*Data for this task*.
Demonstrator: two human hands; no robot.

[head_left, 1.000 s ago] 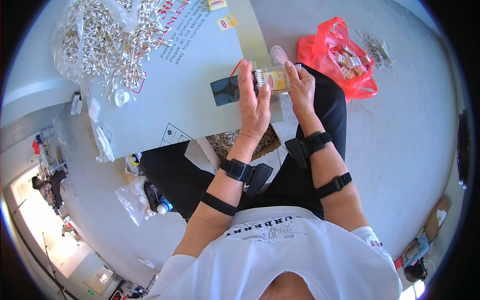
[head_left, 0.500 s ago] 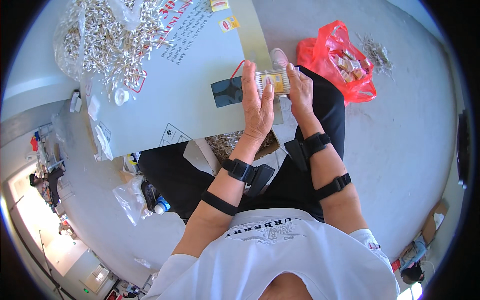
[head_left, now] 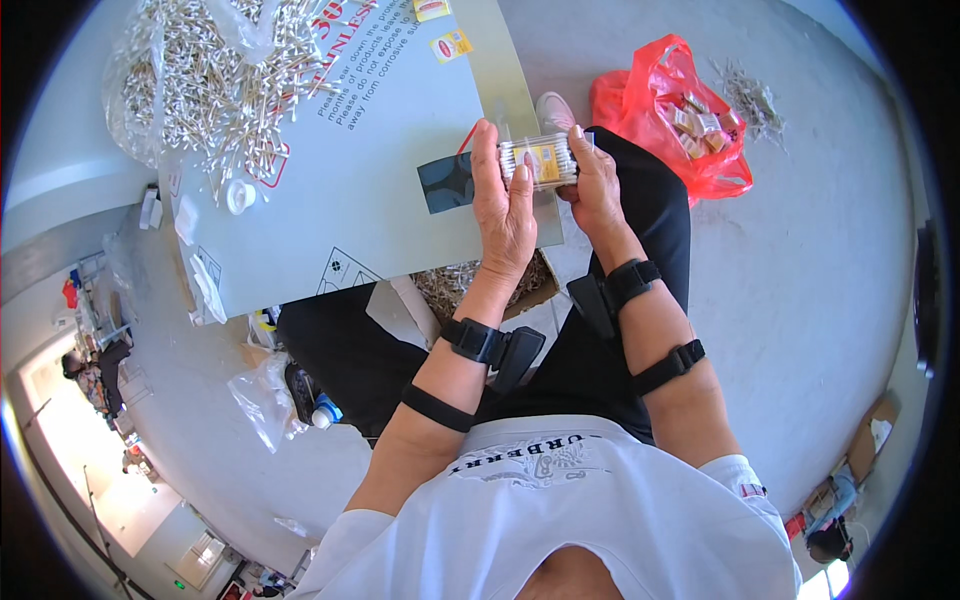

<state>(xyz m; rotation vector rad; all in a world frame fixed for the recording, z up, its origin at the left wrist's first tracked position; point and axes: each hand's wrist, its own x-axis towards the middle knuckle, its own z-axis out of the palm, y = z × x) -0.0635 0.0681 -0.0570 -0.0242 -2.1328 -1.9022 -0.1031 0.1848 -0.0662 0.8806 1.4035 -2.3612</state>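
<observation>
A clear pack of cotton swabs (head_left: 551, 163) with a yellow label is held between my two hands above the table's right edge. My left hand (head_left: 503, 210) grips its left end, the thumb lying over the front. At the other end, my right hand (head_left: 597, 190) holds it with the thumb along the top and fingers curled beneath. The white swab tips show through the clear wrapping. A big heap of loose cotton swabs (head_left: 225, 85) lies partly in a clear plastic bag at the table's far left.
The grey table (head_left: 350, 220) carries yellow label cards (head_left: 451, 45), a white tape roll (head_left: 241, 196) and a dark sheet (head_left: 445, 184). An open red bag (head_left: 650, 120) of filled packs stands on the floor at right, near scattered swabs (head_left: 752, 103). An open carton (head_left: 450, 295) sits below the table edge.
Both hands have shifted slightly left with the pack. My right fingers have curled further under its right end, and the pack is turned a little.
</observation>
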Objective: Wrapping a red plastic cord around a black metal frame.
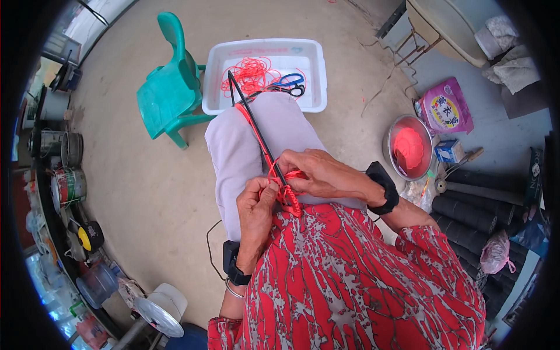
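Observation:
Across my lap lies a long, narrow black frame (257,127), its bent end pointing away from me. Red cord (290,200) is wound in a tight braid around its near end, and more red strands run along its length. My left hand (255,204) pinches the cord between thumb and fingers, just left of the braid. On the other side, my right hand (324,173) has its fingers closed on a bundle of the same cord. Some fingertips of the right hand are hidden behind the strands.
Beyond my knees, a white plastic tub (265,109) holds loose red cord (251,74) and scissors (290,85). A green chair (169,96) stands left of it. To the right are a metal bowl (388,143) with a red item, a purple bag (446,107) and dark rolls (464,213).

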Action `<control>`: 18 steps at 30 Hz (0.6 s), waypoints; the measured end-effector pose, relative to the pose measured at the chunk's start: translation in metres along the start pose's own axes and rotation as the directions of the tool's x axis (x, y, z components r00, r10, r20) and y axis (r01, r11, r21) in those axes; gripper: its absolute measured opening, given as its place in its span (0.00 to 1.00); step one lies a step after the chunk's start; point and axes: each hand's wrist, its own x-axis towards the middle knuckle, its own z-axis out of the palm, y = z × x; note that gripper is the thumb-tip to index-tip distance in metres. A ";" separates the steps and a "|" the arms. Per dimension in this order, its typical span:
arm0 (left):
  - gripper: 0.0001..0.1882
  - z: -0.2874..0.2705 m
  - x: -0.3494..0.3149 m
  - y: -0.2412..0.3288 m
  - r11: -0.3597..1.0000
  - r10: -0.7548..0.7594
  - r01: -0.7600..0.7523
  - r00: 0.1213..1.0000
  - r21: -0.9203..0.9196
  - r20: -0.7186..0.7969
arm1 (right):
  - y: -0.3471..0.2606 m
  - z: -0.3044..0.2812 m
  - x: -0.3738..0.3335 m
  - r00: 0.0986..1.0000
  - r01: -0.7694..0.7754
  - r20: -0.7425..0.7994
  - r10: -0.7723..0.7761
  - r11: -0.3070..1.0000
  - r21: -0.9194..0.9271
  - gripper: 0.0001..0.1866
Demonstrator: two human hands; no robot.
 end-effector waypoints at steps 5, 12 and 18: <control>0.07 0.000 -0.010 0.007 0.975 0.057 -0.085 0.988 -0.205 -0.142 | -0.014 -0.025 0.004 0.996 0.086 -0.005 -0.086 0.995 0.055 0.08; 0.08 -0.003 -0.012 0.012 0.982 0.148 -0.164 0.976 -0.091 -0.162 | -0.027 -0.009 0.014 0.971 0.236 0.087 -0.222 0.948 -0.215 0.12; 0.07 0.003 -0.012 0.018 0.959 0.050 -0.084 0.990 -0.269 -0.132 | -0.025 -0.001 0.009 0.968 0.243 0.020 -0.249 0.925 -0.293 0.13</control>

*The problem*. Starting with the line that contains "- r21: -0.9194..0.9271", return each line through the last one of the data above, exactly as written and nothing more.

*Response area*.
  - r21: -0.9194..0.9271
  - gripper: 0.0001..0.1866
Demonstrator: two human hands; no robot.
 end-effector waypoints at steps 5, 12 and 18: <control>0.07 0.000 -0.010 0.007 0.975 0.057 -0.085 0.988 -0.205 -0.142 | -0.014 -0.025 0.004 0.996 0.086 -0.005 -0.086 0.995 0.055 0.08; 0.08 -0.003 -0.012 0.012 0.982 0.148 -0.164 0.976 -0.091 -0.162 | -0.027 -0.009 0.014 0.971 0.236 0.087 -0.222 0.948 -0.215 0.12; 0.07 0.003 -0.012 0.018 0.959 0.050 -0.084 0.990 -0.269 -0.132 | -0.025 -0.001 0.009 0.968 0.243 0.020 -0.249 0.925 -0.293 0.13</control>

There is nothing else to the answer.